Bio.MaxEntropy module

Maximum Entropy code.

Uses Improved Iterative Scaling.

class Bio.MaxEntropy.MaxEntropy

Bases: object

Hold information for a Maximum Entropy classifier.

Members: classes List of the possible classes of data. alphas List of the weights for each feature. feature_fns List of the feature functions.

Car data from example Naive Bayes Classifier example by Eric Meisner November 22, 2003 http://www.inf.u-szeged.hu/~ormandi/teaching

>>> from Bio.MaxEntropy import train, classify
>>> xcar = [
...     ['Red', 'Sports', 'Domestic'],
...     ['Red', 'Sports', 'Domestic'],
...     ['Red', 'Sports', 'Domestic'],
...     ['Yellow', 'Sports', 'Domestic'],
...     ['Yellow', 'Sports', 'Imported'],
...     ['Yellow', 'SUV', 'Imported'],
...     ['Yellow', 'SUV', 'Imported'],
...     ['Yellow', 'SUV', 'Domestic'],
...     ['Red', 'SUV', 'Imported'],
...     ['Red', 'Sports', 'Imported']]
>>> ycar = ['Yes','No','Yes','No','Yes','No','Yes','No','No','Yes']

Requires some rules or features

>>> def udf1(ts, cl):
...     return ts[0] != 'Red'
...
>>> def udf2(ts, cl):
...     return ts[1] != 'Sports'
...
>>> def udf3(ts, cl):
...     return ts[2] != 'Domestic'
...
>>> user_functions = [udf1, udf2, udf3]  # must be an iterable type
>>> xe = train(xcar, ycar, user_functions)
>>> for xv, yv in zip(xcar, ycar):
...     xc = classify(xe, xv)
...     print('Pred: %s gives %s y is %s' % (xv, xc, yv))
...
Pred: ['Red', 'Sports', 'Domestic'] gives No y is Yes
Pred: ['Red', 'Sports', 'Domestic'] gives No y is No
Pred: ['Red', 'Sports', 'Domestic'] gives No y is Yes
Pred: ['Yellow', 'Sports', 'Domestic'] gives No y is No
Pred: ['Yellow', 'Sports', 'Imported'] gives No y is Yes
Pred: ['Yellow', 'SUV', 'Imported'] gives No y is No
Pred: ['Yellow', 'SUV', 'Imported'] gives No y is Yes
Pred: ['Yellow', 'SUV', 'Domestic'] gives No y is No
Pred: ['Red', 'SUV', 'Imported'] gives No y is No
Pred: ['Red', 'Sports', 'Imported'] gives No y is Yes
__init__(self)

Initialize the class.

Bio.MaxEntropy.calculate(me, observation)

Calculate the log of the probability for each class.

me is a MaxEntropy object that has been trained. observation is a vector representing the observed data.
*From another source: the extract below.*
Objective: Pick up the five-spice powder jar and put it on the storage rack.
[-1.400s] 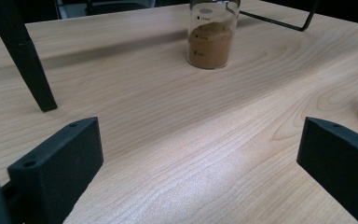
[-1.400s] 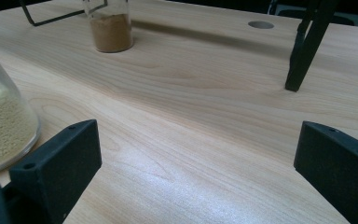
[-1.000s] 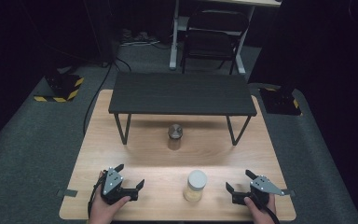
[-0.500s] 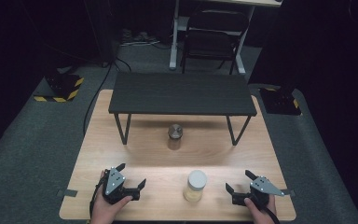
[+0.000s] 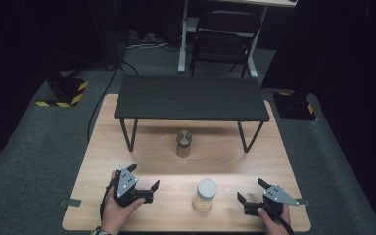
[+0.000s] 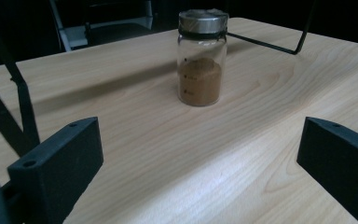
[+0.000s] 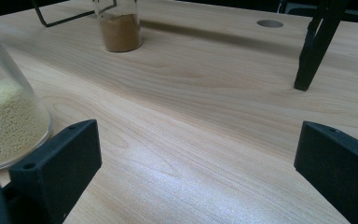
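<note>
Nearby, a white-lidded jar [image 5: 205, 194] holding pale yellow granules is standing on the wooden table [image 5: 103, 147] between the two grippers, just beside the right gripper [image 5: 249, 190]. A metal-lidded jar [image 5: 183, 143] of brown powder is sitting farther off, ahead of the left gripper [image 5: 143, 176]. Both grippers are resting wide apart, gripping nothing.

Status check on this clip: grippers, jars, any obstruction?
Left gripper open, empty; right gripper open, empty. White-lidded jar upright between them, untouched. Brown-powder jar by the black shelf. Nothing in the way.
</note>
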Demonstrator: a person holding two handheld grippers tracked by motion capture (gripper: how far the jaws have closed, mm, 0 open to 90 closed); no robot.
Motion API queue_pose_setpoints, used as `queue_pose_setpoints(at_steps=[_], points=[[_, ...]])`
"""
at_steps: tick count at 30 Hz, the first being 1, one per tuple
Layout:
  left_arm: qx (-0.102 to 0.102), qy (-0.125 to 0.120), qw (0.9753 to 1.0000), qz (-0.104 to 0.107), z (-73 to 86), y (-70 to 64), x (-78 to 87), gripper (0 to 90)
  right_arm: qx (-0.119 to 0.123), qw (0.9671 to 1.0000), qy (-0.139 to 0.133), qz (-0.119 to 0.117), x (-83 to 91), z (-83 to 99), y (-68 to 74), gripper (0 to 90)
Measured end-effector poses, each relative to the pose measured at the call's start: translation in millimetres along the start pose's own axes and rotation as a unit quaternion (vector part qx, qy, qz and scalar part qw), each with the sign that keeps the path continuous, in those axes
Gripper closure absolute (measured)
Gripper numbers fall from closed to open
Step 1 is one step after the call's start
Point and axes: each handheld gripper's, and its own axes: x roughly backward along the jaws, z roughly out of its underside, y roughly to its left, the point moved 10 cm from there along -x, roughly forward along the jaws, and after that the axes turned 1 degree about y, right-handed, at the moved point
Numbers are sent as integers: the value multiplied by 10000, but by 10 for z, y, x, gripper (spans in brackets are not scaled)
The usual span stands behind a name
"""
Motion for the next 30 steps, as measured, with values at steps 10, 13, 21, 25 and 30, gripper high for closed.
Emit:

The return value is a list of unnormalized log probabilities for each class.

Bio.MaxEntropy.classify(me, observation)

Classify an observation into a class.

Bio.MaxEntropy.train(training_set, results, feature_fns, update_fn=None, max_iis_iterations=10000, iis_converge=1e-05, max_newton_iterations=100, newton_converge=1e-10)

Train a maximum entropy classifier, returns MaxEntropy object.

Train a maximum entropy classifier on a training set. training_set is a list of observations. results is a list of the class assignments for each observation. feature_fns is a list of the features. These are callback functions that take an observation and class and return a 1 or 0. update_fn is a callback function that is called at each training iteration. It is passed a MaxEntropy object that encapsulates the current state of the training.

The maximum number of iterations and the convergence criterion for IIS are given by max_iis_iterations and iis_converge, respectively, while max_newton_iterations and newton_converge are the maximum number of iterations and the convergence criterion for Newton’s method.